About this exercise: Leave the images aside and repeat the whole listing exactly.

Provided material:
◇ ◇ ◇ ◇

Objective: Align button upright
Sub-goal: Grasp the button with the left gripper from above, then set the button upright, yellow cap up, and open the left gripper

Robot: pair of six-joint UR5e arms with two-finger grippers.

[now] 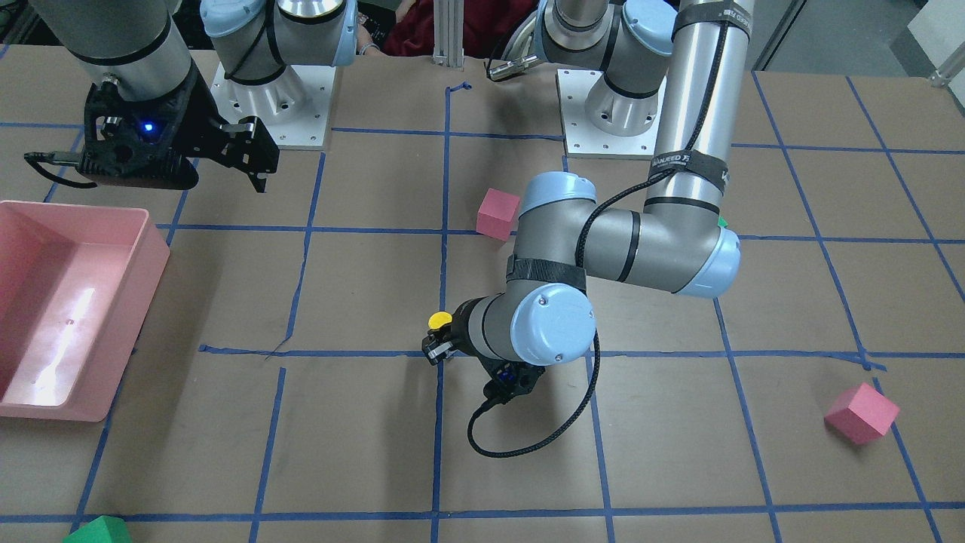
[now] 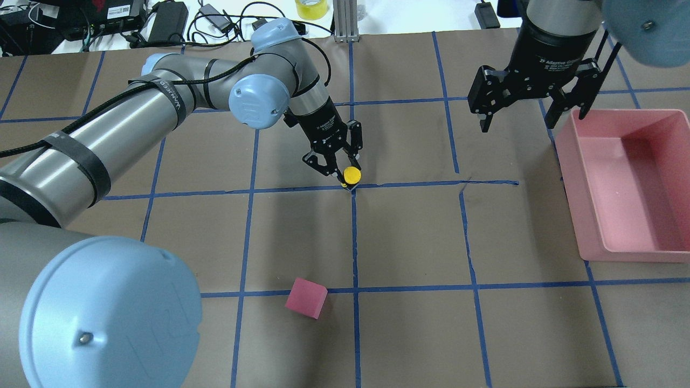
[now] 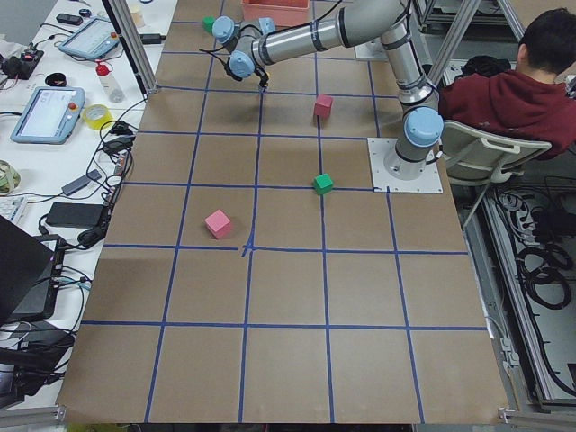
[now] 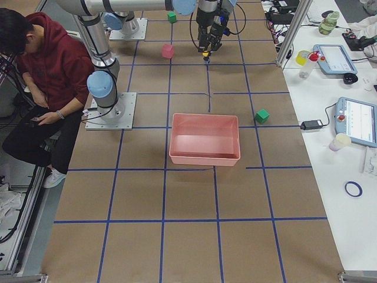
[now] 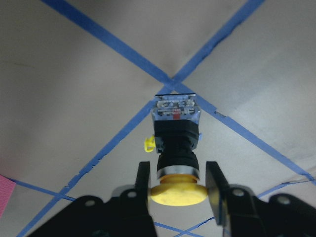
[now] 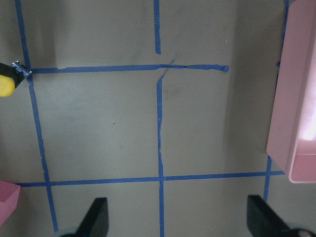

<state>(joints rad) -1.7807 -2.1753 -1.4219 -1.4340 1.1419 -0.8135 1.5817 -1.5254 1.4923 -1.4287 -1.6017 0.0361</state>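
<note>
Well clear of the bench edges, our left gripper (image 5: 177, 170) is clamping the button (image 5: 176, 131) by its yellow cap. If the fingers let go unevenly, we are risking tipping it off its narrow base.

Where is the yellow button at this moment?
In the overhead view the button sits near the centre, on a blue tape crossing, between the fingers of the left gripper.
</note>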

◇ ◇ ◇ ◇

Written solution:
Objective: Align button upright
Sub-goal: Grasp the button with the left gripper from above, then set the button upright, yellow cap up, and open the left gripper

Robot: pair of six-joint UR5e arms with two-finger grippers.

[now] 
[now] 
[now] 
[now] 
[now] 
[now] 

<state>(joints rad) -1.7807 -2.1753 -1.4219 -1.4340 1.1419 -0.8135 1.5817 -1.5254 1.4923 -1.4287 -1.6017 0.0361</state>
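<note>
Well clear of the bench edges, our left gripper (image 5: 177, 170) is clamping the button (image 5: 176, 131) by its yellow cap. If the fingers let go unevenly, we are risking tipping it off its narrow base.

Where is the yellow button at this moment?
In the overhead view the button sits near the centre, on a blue tape crossing, between the fingers of the left gripper.
</note>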

For this exercise, nothing more remains to be done.